Scientific classification
- Kingdom: Plantae
- Clade: Tracheophytes
- Clade: Angiosperms
- Clade: Eudicots
- Clade: Rosids
- Order: Malpighiales
- Family: Salicaceae
- Genus: Salix
- Species: S. boothii
- Binomial name: Salix boothii Dorn

= Salix boothii =

- Genus: Salix
- Species: boothii
- Authority: Dorn
- Conservation status: G5

Species of willow

Salix boothii is a species of willow known by the common name Booth's willow.

It is native to western North America from British Columbia and Alberta south to California and New Mexico. It grows in moist mountain habitat, such as riverbanks.

==Description==
Salix boothii is a shrub that can reach 6 m in height. It is larger and has more branches in well-drained soils, and takes a smaller, simpler form in saturated areas such as bogs. The leaves are lance-shaped to oval with a pointed tip and smooth-edged or lightly serrated. They are up to 10 cm long when mature with a shiny top surface; new leaves are covered in shaggy white hairs.

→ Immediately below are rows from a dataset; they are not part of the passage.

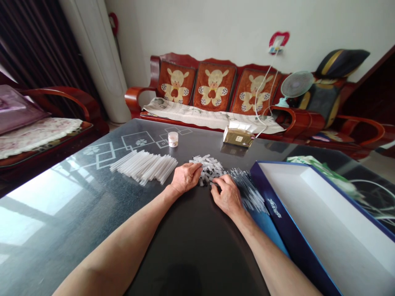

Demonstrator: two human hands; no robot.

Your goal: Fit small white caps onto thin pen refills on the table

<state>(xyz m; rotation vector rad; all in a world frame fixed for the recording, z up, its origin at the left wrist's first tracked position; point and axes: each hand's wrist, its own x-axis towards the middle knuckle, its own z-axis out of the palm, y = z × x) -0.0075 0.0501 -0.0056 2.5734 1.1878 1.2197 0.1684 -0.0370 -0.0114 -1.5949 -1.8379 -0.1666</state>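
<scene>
My left hand (184,176) rests palm down on the dark glass table (92,213), fingertips touching a heap of small white caps (210,166). My right hand (226,193) lies just right of it, fingers curled at the heap's near edge and against a bundle of thin clear-and-dark rods (247,187). Whether either hand pinches a piece is hidden by the fingers. A pile of long white tubes (143,165) lies left of my left hand, apart from it.
A shallow blue box with white inside (324,213) lies open at the right. A small white jar (173,139) and a tissue box (238,135) stand farther back. Behind the table are a red wooden sofa (212,86) and a small fan (296,84).
</scene>
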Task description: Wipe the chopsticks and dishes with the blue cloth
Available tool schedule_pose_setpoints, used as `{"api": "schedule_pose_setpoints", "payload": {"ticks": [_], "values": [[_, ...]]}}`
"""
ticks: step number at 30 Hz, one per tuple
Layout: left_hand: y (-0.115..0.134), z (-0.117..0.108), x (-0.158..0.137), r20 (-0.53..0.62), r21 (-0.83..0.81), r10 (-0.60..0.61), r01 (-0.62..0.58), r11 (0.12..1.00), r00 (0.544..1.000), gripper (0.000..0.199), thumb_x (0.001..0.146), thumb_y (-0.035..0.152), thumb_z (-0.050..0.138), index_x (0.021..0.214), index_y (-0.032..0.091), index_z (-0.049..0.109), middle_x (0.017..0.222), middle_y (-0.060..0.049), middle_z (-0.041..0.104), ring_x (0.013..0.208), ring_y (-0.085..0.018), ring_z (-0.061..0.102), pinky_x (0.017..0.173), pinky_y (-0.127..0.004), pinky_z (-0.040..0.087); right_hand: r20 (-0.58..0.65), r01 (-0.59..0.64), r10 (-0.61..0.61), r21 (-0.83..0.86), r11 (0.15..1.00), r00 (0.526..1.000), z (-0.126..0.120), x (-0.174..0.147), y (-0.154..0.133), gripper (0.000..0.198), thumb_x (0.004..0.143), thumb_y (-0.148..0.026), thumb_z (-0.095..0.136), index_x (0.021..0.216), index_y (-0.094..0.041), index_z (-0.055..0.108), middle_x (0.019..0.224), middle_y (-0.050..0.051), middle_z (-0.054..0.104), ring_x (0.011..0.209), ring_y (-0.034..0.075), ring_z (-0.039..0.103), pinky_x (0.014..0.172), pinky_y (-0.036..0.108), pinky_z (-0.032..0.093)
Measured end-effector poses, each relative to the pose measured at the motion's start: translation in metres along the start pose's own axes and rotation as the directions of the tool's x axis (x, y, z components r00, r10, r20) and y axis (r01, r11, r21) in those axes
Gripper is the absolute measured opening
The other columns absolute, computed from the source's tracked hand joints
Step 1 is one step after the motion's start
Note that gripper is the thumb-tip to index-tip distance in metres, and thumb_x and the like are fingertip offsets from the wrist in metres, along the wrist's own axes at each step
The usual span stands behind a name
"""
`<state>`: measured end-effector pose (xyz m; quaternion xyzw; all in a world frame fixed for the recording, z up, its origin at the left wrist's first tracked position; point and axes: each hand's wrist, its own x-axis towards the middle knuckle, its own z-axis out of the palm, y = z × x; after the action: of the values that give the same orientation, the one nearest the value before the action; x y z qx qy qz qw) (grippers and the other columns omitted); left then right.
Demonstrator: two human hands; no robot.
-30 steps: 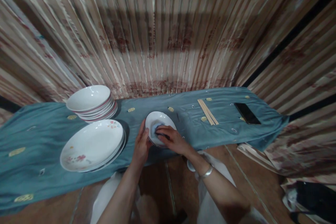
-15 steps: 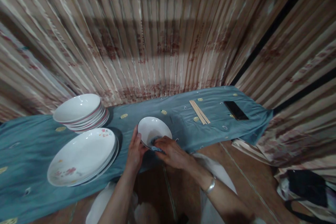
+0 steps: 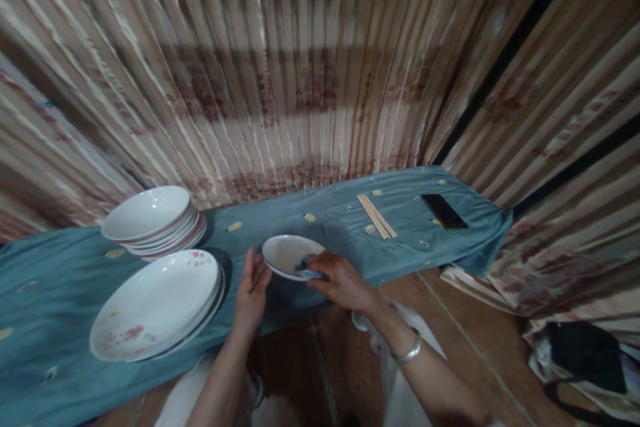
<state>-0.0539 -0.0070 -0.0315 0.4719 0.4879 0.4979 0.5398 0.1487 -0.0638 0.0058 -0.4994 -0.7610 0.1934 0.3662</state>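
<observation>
A white bowl (image 3: pixel 286 255) with a dark rim is tilted over the front part of the table. On its right side, my right hand (image 3: pixel 340 280) grips a crumpled blue cloth (image 3: pixel 309 267) against the rim, with part of the cloth inside the bowl. My left hand (image 3: pixel 253 287) is at the bowl's left side, fingers stretched out and slightly apart; whether a fingertip touches the bowl I cannot tell. Left of that hand lies a stack of white floral plates (image 3: pixel 160 307), and behind it a stack of white bowls (image 3: pixel 150 213) with red-banded edges.
A blue patterned cloth covers the long table (image 3: pixel 280 213). Several wooden chopsticks (image 3: pixel 376 217) lie right of the bowl, with a black phone (image 3: pixel 444 211) farther right. A pleated curtain (image 3: pixel 310 80) hangs behind, and a dark bag (image 3: pixel 585 353) is at the lower right.
My left hand has loosened from the bowl and opened out. The bowl has tipped flatter, and my right hand with the cloth has shifted to its right rim.
</observation>
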Motion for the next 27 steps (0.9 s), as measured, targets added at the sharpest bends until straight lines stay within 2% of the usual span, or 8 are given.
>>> {"api": "schedule_pose_setpoints", "payload": {"ticks": [4, 9, 12, 15, 19, 21, 24, 27], "values": [[0.006, -0.004, -0.002, 0.194, 0.411, 0.379, -0.426, 0.806, 0.905, 0.057, 0.069, 0.034, 0.073, 0.124, 0.029, 0.061, 0.152, -0.007, 0.037, 0.145, -0.030, 0.021, 0.115, -0.051, 0.020, 0.015, -0.012, 0.012, 0.004, 1.000, 1.000, -0.003, 0.000, 0.000, 0.010, 0.082, -0.017, 0.067, 0.091, -0.021, 0.070, 0.096, 0.004, 0.073, 0.095, 0.019, 0.064, 0.086, 0.030, 0.049], [0.011, 0.001, -0.002, 0.448, 0.504, 0.416, -0.608, 0.613, 0.791, 0.008, 0.075, 0.033, 0.067, 0.077, 0.027, 0.072, 0.117, -0.009, 0.069, 0.126, -0.033, 0.050, 0.114, -0.061, 0.003, 0.027, -0.055, 0.053, 0.061, 0.997, 0.998, -0.002, 0.001, -0.001, 0.010, 0.079, -0.018, 0.069, 0.089, -0.020, 0.070, 0.095, 0.004, 0.072, 0.091, 0.019, 0.065, 0.084, 0.030, 0.049], [0.011, 0.004, -0.002, 0.458, 0.496, 0.389, -0.593, 0.634, 0.799, 0.007, 0.074, 0.032, 0.068, 0.068, 0.028, 0.070, 0.095, -0.007, 0.075, 0.100, -0.029, 0.064, 0.116, -0.057, -0.001, 0.000, -0.116, 0.120, 0.263, 0.958, 0.993, -0.004, 0.003, 0.004, 0.014, 0.078, -0.027, 0.070, 0.090, -0.020, 0.071, 0.097, 0.004, 0.072, 0.090, 0.019, 0.066, 0.083, 0.030, 0.049], [0.015, 0.010, -0.003, 0.418, 0.421, 0.370, -0.538, 0.730, 0.830, 0.002, 0.069, 0.028, 0.071, 0.067, 0.029, 0.071, 0.083, -0.005, 0.075, 0.086, -0.027, 0.066, 0.117, -0.053, -0.001, -0.082, -0.179, 0.260, 0.531, 0.828, 0.962, -0.009, 0.009, 0.012, 0.020, 0.076, -0.038, 0.070, 0.085, -0.020, 0.072, 0.088, 0.000, 0.073, 0.082, 0.017, 0.066, 0.079, 0.030, 0.050], [0.026, 0.023, -0.005, 0.289, 0.296, 0.312, -0.394, 0.870, 0.905, 0.008, 0.062, 0.030, 0.078, 0.067, 0.029, 0.071, 0.074, -0.001, 0.072, 0.080, -0.025, 0.064, 0.118, -0.051, 0.006, -0.235, -0.139, 0.529, 0.807, 0.573, 0.815, -0.024, 0.018, 0.023, 0.033, 0.065, -0.048, 0.076, 0.081, -0.021, 0.071, 0.075, -0.001, 0.072, 0.068, 0.016, 0.064, 0.067, 0.028, 0.052], [0.033, 0.028, -0.003, 0.192, 0.263, 0.287, -0.331, 0.906, 0.938, 0.011, 0.059, 0.032, 0.080, 0.065, 0.028, 0.071, 0.069, 0.000, 0.069, 0.077, -0.024, 0.062, 0.113, -0.049, 0.023, -0.270, -0.087, 0.584, 0.856, 0.510, 0.766, -0.034, 0.022, 0.023, 0.037, 0.062, -0.049, 0.078, 0.085, -0.021, 0.071, 0.077, 0.000, 0.072, 0.069, 0.018, 0.065, 0.066, 0.029, 0.053], [0.042, 0.031, 0.004, 0.082, 0.285, 0.226, -0.240, 0.928, 0.971, 0.016, 0.061, 0.035, 0.078, 0.058, 0.025, 0.067, 0.058, 0.001, 0.061, 0.066, -0.021, 0.058, 0.078, -0.035, 0.049, -0.359, -0.033, 0.504, 0.789, 0.614, 0.785, -0.042, 0.028, 0.011, 0.032, 0.071, -0.046, 0.073, 0.091, -0.023, 0.071, 0.094, 0.003, 0.073, 0.087, 0.021, 0.067, 0.074, 0.031, 0.054], [0.047, 0.029, 0.010, 0.039, 0.251, 0.139, -0.144, 0.957, 0.990, 0.022, 0.062, 0.039, 0.075, 0.057, 0.021, 0.064, 0.050, 0.004, 0.054, 0.052, -0.015, 0.049, 0.051, -0.024, 0.039, -0.464, 0.040, 0.261, 0.545, 0.837, 0.847, -0.031, 0.034, -0.011, 0.020, 0.084, -0.039, 0.062, 0.094, -0.023, 0.070, 0.119, 0.005, 0.066, 0.108, 0.021, 0.061, 0.091, 0.034, 0.050]]}}
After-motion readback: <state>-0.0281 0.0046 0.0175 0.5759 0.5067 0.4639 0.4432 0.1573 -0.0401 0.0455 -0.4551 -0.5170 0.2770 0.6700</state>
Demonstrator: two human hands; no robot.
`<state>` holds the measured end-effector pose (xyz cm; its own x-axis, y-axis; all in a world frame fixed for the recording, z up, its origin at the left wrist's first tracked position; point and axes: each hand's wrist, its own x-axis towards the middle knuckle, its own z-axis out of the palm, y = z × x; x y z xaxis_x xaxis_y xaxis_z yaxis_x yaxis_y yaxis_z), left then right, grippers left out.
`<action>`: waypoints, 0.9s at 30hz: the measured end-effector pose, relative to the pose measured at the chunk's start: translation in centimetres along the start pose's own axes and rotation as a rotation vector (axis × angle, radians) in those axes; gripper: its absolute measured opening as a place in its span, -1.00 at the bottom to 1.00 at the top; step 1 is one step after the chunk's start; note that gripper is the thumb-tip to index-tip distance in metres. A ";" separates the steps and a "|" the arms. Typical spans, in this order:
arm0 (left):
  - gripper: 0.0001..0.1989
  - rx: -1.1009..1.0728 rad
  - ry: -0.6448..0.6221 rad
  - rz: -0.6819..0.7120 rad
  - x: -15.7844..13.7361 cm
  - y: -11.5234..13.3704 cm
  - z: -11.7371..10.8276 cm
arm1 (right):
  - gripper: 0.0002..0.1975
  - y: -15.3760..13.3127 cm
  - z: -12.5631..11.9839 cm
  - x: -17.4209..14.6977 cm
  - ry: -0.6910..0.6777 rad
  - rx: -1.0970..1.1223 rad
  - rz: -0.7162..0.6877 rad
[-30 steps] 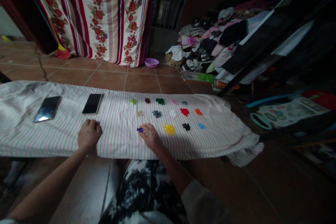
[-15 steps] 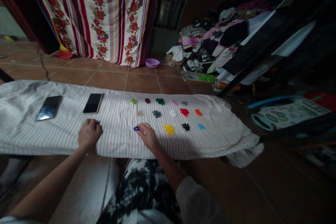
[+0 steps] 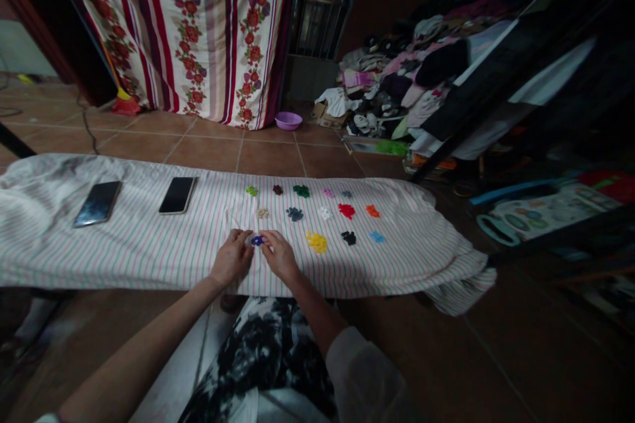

The inflorescences develop before the leaves grow, or simultaneously. Male catkins are up to about 4 cm long and female catkins are up to 7 cm. Male flowers have two stamens. Its blooming period is May and June.

It reproduces sexually by seed and also vegetatively by sprouting from its stem base and root system, allowing it to produce colonies of clones.

==Uses==
This willow forms dense colonial thickets and it can be used for erosion control in riparian zone habitats in its native range. It is also tolerant of wildfire, resprouting relatively easily after aboveground parts have been burned away.